I have the following OpenCL kernel code:

double calcA(double2 point1, double2 point2);

void __kernel mainProgram()
{
    long long index = get_global_id(0);

    if (index == 0)
    {
        double2 p1   = (double2)(0.891949793450334649, 0.513485940430910115);
        double2 p2   = (double2)(0.891949846176460226, 0.513485940430959964);

        double dist = calcA(p1, p2);

        printf("NV A        = %.18e\n", dist);
    }
}


double calcA(double2 p1, double2 p2)
{
    double cos1 = cos(p1[0]);
    double cos2 = cos(p2[0]);
    double sin1 = sin(p1[0]);
    double sin2 = sin(p2[0]);
    double cosDelta = cos(p2[1] - p1[1]);

    double A_h1 = cos1 * sin2;
    double A_h2 = sin1 * cos2 * cosDelta;
    double A = A_h1 - A_h2;

    // printf("NV A_h1     = %.18e\n", A_h1);

    return A;
}

This is part of a much larger code that just demonstrates the underlying problem. In this code, as you can see, inside the central kernel function, a local function is called that calculates some value of A (in three steps) and prints it on the screen. In the host program, the same calculations are performed in parallel and printed on the screen to compare the values obtained. The problem is that the value of A calculated on the GPU has an accuracy of up to 9 decimal places:

CPU A = 5.27261255 7671862987e-08
NV  A = 5.27261255 9188061227e-08

However, if one of the intermediate variables (A_h1 or A_h2) is printed in the calcD function (for example, by uncomenting a line), then the GPU starts to output the absolute correct value of A:

CPU A = 5.272612557671862987e-08
NV  A = 5.272612557671862987e-08

I note that I use the <CL/opengl.hpp> library directly, performing calculations on RTX 4080 (CUDA 12.4, drivers 551.78). I also note that I have seen tips like using the compilation flag --fmad=false, however, there is no such flag in the OpenCL specification.

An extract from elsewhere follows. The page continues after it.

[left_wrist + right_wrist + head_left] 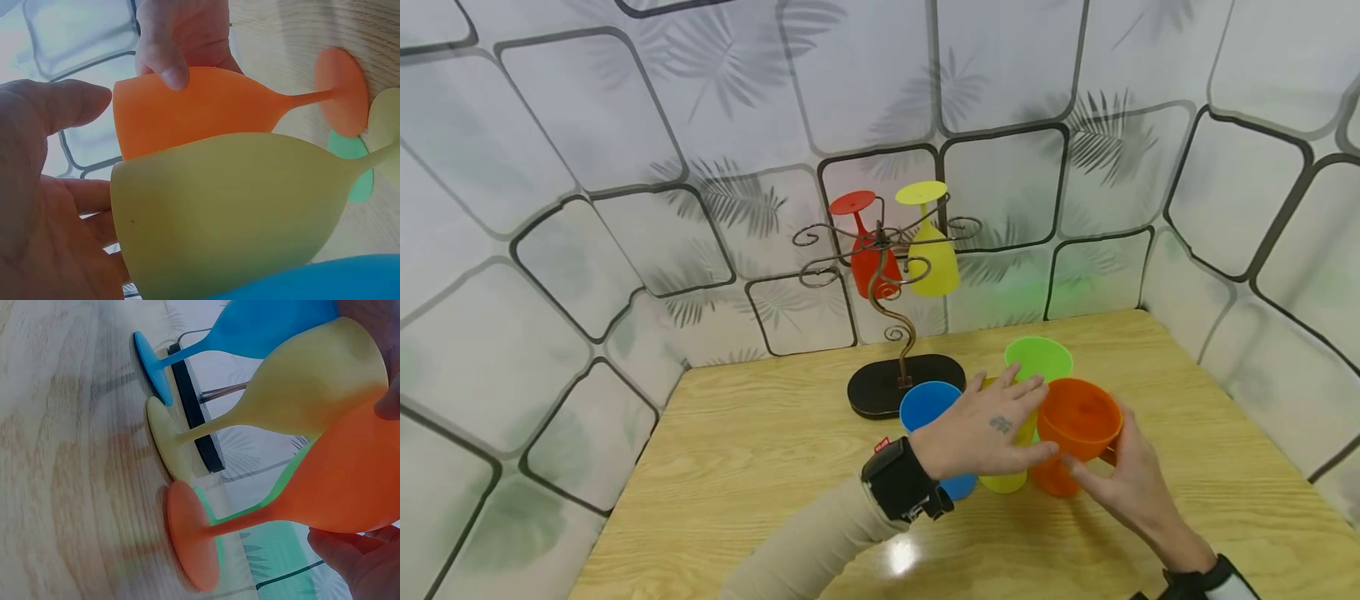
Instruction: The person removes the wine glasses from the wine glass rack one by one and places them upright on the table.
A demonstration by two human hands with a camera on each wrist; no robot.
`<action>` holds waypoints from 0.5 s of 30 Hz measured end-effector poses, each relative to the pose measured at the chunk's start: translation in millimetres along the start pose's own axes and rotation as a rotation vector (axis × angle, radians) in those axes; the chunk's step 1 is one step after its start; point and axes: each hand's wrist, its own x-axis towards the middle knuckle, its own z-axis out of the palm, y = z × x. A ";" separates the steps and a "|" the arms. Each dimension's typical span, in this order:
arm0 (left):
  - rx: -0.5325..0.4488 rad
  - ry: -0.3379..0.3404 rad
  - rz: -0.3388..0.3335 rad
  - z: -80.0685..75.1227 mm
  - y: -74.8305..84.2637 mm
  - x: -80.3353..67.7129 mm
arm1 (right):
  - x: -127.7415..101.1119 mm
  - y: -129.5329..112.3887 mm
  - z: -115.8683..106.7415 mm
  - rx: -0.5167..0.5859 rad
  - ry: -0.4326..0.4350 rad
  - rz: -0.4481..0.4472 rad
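An orange plastic wine glass (1078,421) stands upright at the right of a cluster on the table. My right hand (1138,479) grips its bowl, thumb on the near side and fingers round the far side. My left hand (988,425) spreads over the rim of a yellow wine glass (231,206), fingers mostly straight; the thumb tip comes close to the orange rim. Whether the palm touches the yellow rim, I cannot tell. A blue wine glass (928,404) stands left of the yellow one, partly behind my left wrist. Behind them is a green wine glass (1037,357).
At the back of the wooden table (737,467) stands a scrolled metal glass rack (904,333) on a black oval base (868,392). A red wine glass (868,262) and another yellow wine glass (934,262) hang upside down from it. Patterned walls (730,125) enclose the table.
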 end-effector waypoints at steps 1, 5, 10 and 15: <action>0.004 0.000 -0.002 0.3 0.3 -0.1 | -0.1 0.5 0.4 0.003 -0.004 -0.002; 0.026 -0.012 -0.014 1.2 1.8 -0.7 | -0.5 1.6 1.8 0.014 -0.012 -0.007; 0.061 -0.017 -0.026 1.1 3.1 -0.4 | -0.9 2.3 2.6 0.009 -0.005 -0.019; 0.099 -0.007 -0.024 2.7 3.7 0.5 | -0.3 2.3 2.0 -0.014 -0.002 -0.017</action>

Thank you so much for your help!

amendment 1. @ProjectPhysX suggested the -cl-opt-disable flag. It had an effect on the test example shown here, but not on the main program, unfortunately. In the main program, the inaccurate values just changed a little, but did not become more accurate.

Solution

When printing the intermediate values, the GPU performs the math as you coded it, and you get the exact end result. When not printing intermediate values, the multiplication and subtraction here are contracted by the compiler to one fma/mad which may use reduced precision:

double A = fma(cos1, sin2, -sin1 * cos2 * cosDelta);

You can disable this behavior with the -cl-opt-disable compiler flag, passed to clBuildProgram.

Note that double-precision (FP64) performance on Nvidia Ada GPUs is abysmal and most likely even below the FP64 performance of your CPU. I'd recommend GPU use only if you can get away with single-precision (FP32).